Apple is generally more strict than Google when it comes to the review process.

3. Build Your Application Using a Framework and a UI Kit/Design System

HTML5 UI Kits/Design Systems (like Ionic) and frameworks (like Angular, StencilJS, React, and Vue) are the corner stone of developing high quality HTML5 mobile applications. Attempting to build out an entire mobile application from scratch on your own is essentially pointless and futile. You would spend an enormous amount of time trying to replicate a mobile user interface - with all of the smooth animations, interactions, and screen transitions that involves - and chances are, you wouldn’t get close to the quality you can get from Ionic out of the box. They’ve already done a lot of the hard work for you, no need to re-invent the wheel.

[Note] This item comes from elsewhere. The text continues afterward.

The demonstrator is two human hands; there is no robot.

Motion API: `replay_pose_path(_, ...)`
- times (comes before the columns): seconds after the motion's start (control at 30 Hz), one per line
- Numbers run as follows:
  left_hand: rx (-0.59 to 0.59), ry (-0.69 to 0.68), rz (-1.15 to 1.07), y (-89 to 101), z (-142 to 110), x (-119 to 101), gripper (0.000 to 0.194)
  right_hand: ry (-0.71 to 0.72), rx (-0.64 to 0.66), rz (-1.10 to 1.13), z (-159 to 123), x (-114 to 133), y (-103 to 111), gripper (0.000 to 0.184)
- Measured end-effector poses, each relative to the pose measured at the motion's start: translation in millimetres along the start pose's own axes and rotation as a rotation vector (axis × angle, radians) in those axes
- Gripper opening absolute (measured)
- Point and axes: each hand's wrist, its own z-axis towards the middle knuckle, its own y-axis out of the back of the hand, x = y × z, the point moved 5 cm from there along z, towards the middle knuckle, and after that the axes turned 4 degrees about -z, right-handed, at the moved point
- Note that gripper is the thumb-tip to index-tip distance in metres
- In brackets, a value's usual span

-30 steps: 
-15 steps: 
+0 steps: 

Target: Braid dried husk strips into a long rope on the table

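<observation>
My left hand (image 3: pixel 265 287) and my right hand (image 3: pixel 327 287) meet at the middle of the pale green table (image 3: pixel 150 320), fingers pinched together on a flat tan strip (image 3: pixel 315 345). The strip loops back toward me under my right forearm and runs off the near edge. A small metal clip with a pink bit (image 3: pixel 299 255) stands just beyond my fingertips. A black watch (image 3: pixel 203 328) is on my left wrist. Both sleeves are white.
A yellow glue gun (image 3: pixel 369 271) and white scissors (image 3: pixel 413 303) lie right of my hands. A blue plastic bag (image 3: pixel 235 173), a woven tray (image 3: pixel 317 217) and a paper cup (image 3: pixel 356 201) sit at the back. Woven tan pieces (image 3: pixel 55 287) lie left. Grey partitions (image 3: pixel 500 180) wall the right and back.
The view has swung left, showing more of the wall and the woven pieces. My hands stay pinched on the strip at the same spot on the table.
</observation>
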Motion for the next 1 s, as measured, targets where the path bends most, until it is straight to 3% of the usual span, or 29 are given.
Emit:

Ionic provides a set of web components for building out the user interface of an application - this includes common elements like lists, buttons, tabs, navigation bars, inputs, and so on. With Ionic, to create a typical mobile list that performs well and scrolls smoothly, all we have to do is drop something like this into our template:

<ion-list>
    <ion-item>
        Apple
    </ion-item>
    <ion-item>
        Banana
    </ion-item>
    <ion-item>
        Coconuts
    </ion-item>
    <ion-item>
        Durian
    </ion-item>
<ion-list>

…and the work is done. If you were to try and recreate the behaviour of a native smooth scrolling list with acceleration and deceleration by yourself you would likely not achieve a good result without an enormous amount of effort – and there is a good chance your application may end up getting rejected from app stores. With Ionic, this is all built-in.

However, there is more to building out a mobile application than just the user interface. Things need to happen. When a user clicks a button we might want to kick off some process, or navigate to another screen. We might want to store data, and load that data in later. There is all sorts of logic that we want to take place in our application.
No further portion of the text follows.